**What you have to do**
The lines from the beginning of the records below through the one holding "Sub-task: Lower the" are to be copied exactly; leave the pictures out.

**Source records**

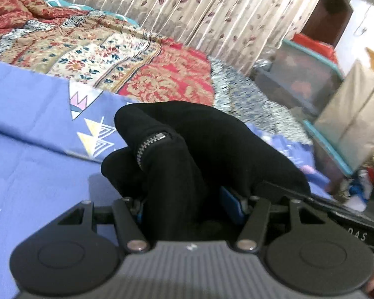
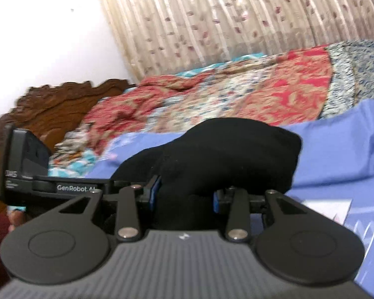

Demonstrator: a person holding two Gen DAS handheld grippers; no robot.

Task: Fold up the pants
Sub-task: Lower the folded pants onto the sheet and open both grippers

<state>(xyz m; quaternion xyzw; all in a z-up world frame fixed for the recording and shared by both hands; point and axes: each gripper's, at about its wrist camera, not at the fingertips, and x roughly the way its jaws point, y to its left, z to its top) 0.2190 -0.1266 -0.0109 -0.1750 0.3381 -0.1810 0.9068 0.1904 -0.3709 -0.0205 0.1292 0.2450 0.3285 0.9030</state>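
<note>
Pants (image 1: 187, 149) were soft, limp, light; left tool (image 1: 190, 199) and right tool (image 2: 184, 194) each clamped bunched fabric; zipper (image 1: 149, 147) at 10 o'clock; regrip hems.

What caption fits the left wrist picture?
Left gripper clamps bunched black pants, zipper showing, above a blue bedsheet.

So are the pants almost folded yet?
Not yet. Done: both grippers have grabbed the black pants. In hand: the left gripper and right gripper each hold a bunch above the blue sheet. Left: laying them flat and folding; no neat fold shows.
</note>
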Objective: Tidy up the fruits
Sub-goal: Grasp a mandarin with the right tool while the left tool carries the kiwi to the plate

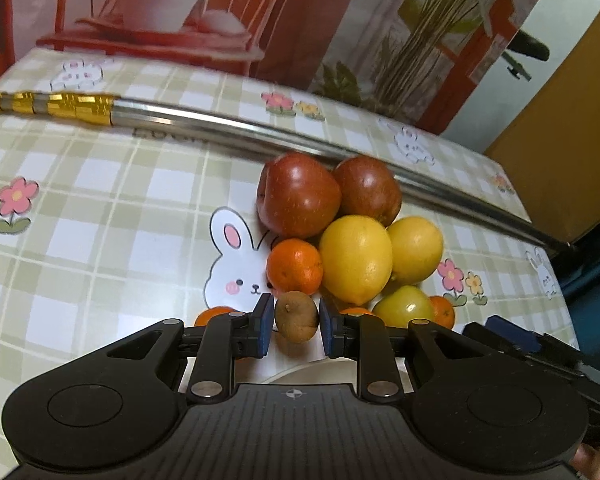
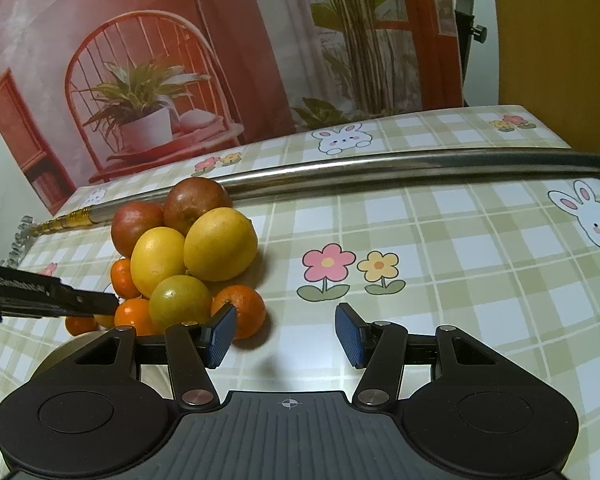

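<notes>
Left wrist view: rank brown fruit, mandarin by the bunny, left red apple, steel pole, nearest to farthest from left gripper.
1. Brown fruit: between the pads of the left gripper, gripped.
2. Mandarin: just beyond it, beside the bunny print.
3. Left red apple: behind the mandarin, at the pile's back.
4. Steel pole: farthest, lying across the table behind the apples.

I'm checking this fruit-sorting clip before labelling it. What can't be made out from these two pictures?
- Left wrist view: the pale plate is mostly hidden by the left gripper, shut on a small brown fruit.
- Left wrist view: an orange is half hidden behind that gripper's finger.
- Right wrist view: the brown fruit is out of sight behind the fruit pile.
- Right wrist view: the steel pole runs off the right edge.
</notes>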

**Solution for this exercise**
Demonstrator: a person holding two Gen DAS handheld grippers; no robot.

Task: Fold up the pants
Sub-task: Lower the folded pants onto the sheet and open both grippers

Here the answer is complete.